Tja@programming.dev 4 months ago
The hard drive with the information is on a very high shelf and you cannot force us to buy a ladder.
webghost0101@sopuli.xyz 4 months ago
In that case cant we request the raw data in another format? I dont care about the end result if i can make em run trough hoops to comply
sailingbythelee@lemmy.world 4 months ago
It is true that they could resurrect the tapes if they had a compelling reason to do so. Denying the request indicates that they don’t believe the reason to be sufficiently compelling to warrant the extra expenditure of resources.
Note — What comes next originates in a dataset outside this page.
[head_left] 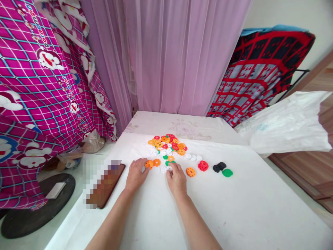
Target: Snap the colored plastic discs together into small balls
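Note:
A loose pile of notched plastic discs (166,142), orange, red, white and green, lies on the white-covered table. My left hand (135,174) rests at the near left of the pile, thumb and fingers apart, tips beside an orange disc (149,164). Another orange disc (156,162) lies just right of that one. At the pile's near edge, my right hand (177,178) has its fingers bent down over white discs (162,169) and a green disc (168,163). Its thumb and forefinger look apart; its other fingers are partly hidden.
Right of my right hand are sorted groups: orange discs (190,172), red discs (203,165), white discs (194,157), black discs (219,167) and green discs (227,173). A phone (106,184), partly pixelated, lies left. A white plastic bag (286,125) hangs by the table's right edge.

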Action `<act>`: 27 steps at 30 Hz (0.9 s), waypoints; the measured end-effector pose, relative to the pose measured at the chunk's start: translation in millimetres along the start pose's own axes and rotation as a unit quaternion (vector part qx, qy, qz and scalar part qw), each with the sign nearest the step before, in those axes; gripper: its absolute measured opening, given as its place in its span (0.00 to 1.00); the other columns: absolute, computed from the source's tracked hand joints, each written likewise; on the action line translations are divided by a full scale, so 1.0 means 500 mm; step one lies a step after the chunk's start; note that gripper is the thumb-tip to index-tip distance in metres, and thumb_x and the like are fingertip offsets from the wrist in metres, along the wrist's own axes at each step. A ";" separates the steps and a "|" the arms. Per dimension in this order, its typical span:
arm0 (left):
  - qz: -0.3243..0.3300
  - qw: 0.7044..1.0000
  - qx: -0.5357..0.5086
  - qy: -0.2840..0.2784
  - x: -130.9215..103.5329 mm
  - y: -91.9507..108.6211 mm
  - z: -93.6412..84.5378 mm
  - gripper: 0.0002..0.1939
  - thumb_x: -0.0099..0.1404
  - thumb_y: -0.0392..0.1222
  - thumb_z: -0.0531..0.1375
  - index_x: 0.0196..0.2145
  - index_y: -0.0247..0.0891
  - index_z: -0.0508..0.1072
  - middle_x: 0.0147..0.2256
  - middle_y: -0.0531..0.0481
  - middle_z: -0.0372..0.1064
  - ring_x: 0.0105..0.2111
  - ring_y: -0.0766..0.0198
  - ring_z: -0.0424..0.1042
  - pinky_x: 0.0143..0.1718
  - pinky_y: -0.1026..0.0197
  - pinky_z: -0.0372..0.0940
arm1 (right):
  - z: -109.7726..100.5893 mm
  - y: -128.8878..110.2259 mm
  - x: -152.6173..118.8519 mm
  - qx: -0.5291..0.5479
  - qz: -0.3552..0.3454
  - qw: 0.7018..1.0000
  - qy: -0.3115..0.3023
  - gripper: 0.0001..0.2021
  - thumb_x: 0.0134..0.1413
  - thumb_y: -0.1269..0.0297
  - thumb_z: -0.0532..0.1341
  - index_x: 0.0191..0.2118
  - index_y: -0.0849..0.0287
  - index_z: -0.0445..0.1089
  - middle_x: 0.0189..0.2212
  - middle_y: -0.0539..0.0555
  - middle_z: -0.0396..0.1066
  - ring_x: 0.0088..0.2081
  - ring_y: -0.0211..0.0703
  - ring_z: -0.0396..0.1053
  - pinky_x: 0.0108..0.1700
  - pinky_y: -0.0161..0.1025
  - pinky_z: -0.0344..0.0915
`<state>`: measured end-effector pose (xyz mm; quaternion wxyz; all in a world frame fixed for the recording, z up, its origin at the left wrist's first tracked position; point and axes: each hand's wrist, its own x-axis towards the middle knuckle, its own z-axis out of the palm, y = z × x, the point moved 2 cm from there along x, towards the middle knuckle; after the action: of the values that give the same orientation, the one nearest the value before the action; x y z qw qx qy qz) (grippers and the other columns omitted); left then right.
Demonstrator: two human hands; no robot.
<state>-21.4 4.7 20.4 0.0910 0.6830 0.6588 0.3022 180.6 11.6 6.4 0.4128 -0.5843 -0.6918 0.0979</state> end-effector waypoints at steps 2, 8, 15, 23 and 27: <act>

That is subtley different from “we don’t want to”, which implies a level of capriciousness.
Government departments get FOI requests all the time and they take resources to fulfill. FOI is not intended as a way to have taxpayers fund people’s pet projects. That’s why FOI law doesn’t require your government to spend (even more) money to acquire technology they don’t have or need for anything other than the FOI request itself. Rather, something that requires that kind of extra effort and expenditure should be submitted as a research request, normally with its own funding.
BilboBargains@lemmy.world 4 months ago
The NSA mission is to spy on people and help American corporations create a worldwide hegemony, they ain’t got no time to be wasting on pet projects for total losers.
MonkderDritte@feddit.de 4 months ago
Makes sense, thanks!
echodot@feddit.uk 4 months ago
So it was on betamax?
NauticalNoodle@lemmy.ml 4 months ago
Betacam?
NotMyOldRedditName@lemmy.world 4 months ago
Wait, so the NSA could put everything on an external HD with a proprietary cable that destroys itself after being used.
Then, they have a way to produce it as needed, but because they are not required to obtain it they can now refuse it.
smb@lemmy.ml 4 months ago
… like a prophet that has genuinely seen inevitable future !!
LustyArgonianMana@lemmy.world 4 months ago
Insane. This is a violation of our rights.